• [To do]: What is needed is an exact copy of the lines in the listing below, from the one with "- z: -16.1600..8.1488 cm" up to and including the one with "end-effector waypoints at", with no other lines.

━━ Supplied entries

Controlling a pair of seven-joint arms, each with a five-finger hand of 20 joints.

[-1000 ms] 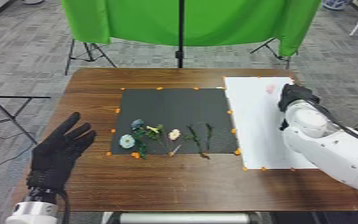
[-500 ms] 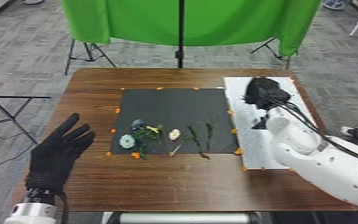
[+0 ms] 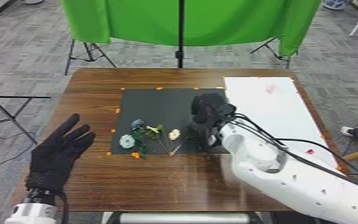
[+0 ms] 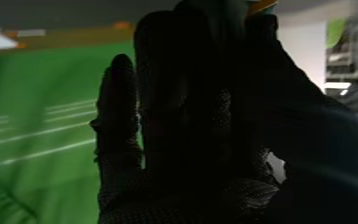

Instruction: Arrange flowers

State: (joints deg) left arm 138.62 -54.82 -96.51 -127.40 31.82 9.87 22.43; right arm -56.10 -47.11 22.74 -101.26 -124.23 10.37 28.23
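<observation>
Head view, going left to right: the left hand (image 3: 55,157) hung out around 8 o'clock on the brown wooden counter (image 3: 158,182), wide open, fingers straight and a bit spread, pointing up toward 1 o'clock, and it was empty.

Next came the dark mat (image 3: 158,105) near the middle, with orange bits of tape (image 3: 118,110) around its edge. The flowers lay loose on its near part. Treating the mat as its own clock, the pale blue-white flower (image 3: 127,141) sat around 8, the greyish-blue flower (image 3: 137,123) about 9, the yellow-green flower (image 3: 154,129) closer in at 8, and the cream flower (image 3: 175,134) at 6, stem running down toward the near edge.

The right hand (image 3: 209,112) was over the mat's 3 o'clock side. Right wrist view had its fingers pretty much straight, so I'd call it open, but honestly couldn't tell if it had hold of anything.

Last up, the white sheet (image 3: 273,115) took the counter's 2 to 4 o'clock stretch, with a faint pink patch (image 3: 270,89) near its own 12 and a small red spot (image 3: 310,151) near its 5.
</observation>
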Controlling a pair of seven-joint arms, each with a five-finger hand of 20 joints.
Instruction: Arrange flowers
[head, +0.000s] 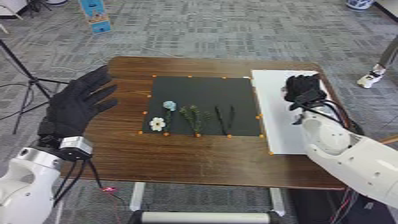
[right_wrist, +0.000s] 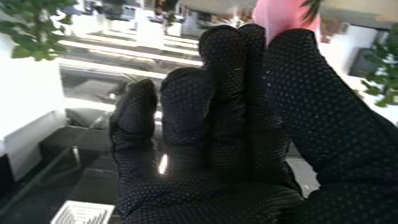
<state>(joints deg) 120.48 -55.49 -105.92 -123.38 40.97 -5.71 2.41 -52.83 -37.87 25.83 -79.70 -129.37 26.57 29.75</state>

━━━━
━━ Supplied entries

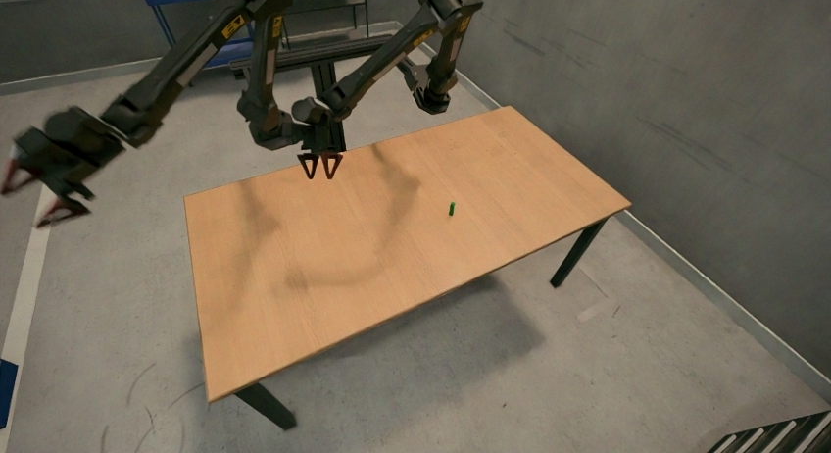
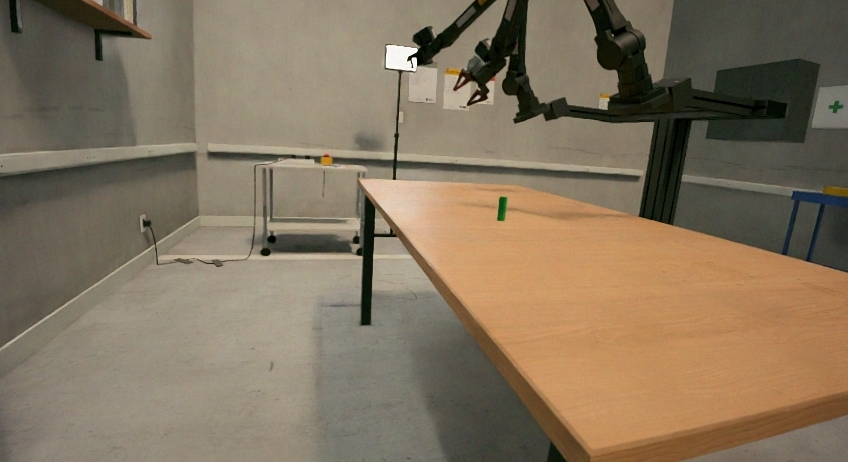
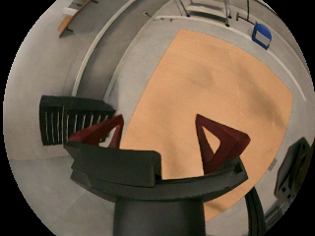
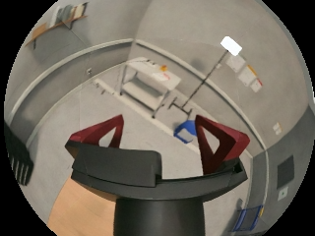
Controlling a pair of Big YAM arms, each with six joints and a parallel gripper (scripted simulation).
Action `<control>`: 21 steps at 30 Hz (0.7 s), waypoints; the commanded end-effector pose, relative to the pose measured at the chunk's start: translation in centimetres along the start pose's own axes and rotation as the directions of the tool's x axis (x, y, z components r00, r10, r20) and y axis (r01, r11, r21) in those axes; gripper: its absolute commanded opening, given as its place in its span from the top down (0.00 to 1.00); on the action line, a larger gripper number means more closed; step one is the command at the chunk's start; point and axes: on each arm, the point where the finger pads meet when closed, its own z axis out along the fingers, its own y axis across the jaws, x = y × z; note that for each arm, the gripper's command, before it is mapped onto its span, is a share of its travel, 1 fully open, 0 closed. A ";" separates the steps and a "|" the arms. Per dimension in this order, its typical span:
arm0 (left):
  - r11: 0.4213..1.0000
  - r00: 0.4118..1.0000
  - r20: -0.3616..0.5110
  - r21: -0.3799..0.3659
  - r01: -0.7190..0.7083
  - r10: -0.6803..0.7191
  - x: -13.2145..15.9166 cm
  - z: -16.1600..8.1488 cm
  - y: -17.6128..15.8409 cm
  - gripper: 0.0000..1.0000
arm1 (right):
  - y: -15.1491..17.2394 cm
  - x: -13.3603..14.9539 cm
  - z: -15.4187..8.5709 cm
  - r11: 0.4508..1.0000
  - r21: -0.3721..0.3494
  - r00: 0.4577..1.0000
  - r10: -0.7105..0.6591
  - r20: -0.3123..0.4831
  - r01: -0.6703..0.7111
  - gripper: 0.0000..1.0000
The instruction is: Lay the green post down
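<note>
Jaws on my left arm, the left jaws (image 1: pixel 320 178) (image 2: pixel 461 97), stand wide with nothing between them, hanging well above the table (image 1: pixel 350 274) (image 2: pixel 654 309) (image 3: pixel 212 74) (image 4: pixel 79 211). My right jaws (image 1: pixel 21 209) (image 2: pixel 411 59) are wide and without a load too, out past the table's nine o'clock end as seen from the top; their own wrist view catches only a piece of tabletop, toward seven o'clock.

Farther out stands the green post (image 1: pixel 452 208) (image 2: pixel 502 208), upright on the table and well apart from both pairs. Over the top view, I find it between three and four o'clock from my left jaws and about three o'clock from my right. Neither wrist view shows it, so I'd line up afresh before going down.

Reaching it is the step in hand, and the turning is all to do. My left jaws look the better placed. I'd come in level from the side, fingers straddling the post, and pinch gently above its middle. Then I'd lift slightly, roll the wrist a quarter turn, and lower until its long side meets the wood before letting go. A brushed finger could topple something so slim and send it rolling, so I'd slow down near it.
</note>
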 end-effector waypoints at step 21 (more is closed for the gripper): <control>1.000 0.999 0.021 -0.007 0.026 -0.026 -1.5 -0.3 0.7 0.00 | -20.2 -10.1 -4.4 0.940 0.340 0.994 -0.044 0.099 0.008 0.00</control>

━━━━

• [Task solution]:
  - z: -16.1600..8.1488 cm
  - y: -17.6128..15.8409 cm
  - gripper: 0.0000..1.0000
arm1 (right):
  - y: -15.1491..17.2394 cm
  - x: -13.3603..14.9539 cm
  - z: -15.4187..8.5709 cm
  - r11: 0.4508..1.0000
  - r21: -0.3721..0.3494
  - r00: 0.4577..1.0000
  - r10: -0.7105..0.6591
  - r20: -0.3123..0.4831
  - r01: -0.6703..0.7111
  - gripper: 0.0000..1.0000
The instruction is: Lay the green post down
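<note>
Jaws on my left arm, the left jaws (image 1: pixel 320 178) (image 2: pixel 461 97), stand wide with nothing between them, hanging well above the table (image 1: pixel 350 274) (image 2: pixel 654 309) (image 3: pixel 212 74) (image 4: pixel 79 211). My right jaws (image 1: pixel 21 209) (image 2: pixel 411 59) are wide and without a load too, out past the table's nine o'clock end as seen from the top; their own wrist view catches only a piece of tabletop, toward seven o'clock.

Farther out stands the green post (image 1: pixel 452 208) (image 2: pixel 502 208), upright on the table and well apart from both pairs. Over the top view, I find it between three and four o'clock from my left jaws and about three o'clock from my right. Neither wrist view shows it, so I'd line up afresh before going down.

Reaching it is the step in hand, and the turning is all to do. My left jaws look the better placed. I'd come in level from the side, fingers straddling the post, and pinch gently above its middle. Then I'd lift slightly, roll the wrist a quarter turn, and lower until its long side meets the wood before letting go. A brushed finger could topple something so slim and send it rolling, so I'd slow down near it.
</note>
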 end-effector waypoints at step 21 (more is closed for the gripper): <control>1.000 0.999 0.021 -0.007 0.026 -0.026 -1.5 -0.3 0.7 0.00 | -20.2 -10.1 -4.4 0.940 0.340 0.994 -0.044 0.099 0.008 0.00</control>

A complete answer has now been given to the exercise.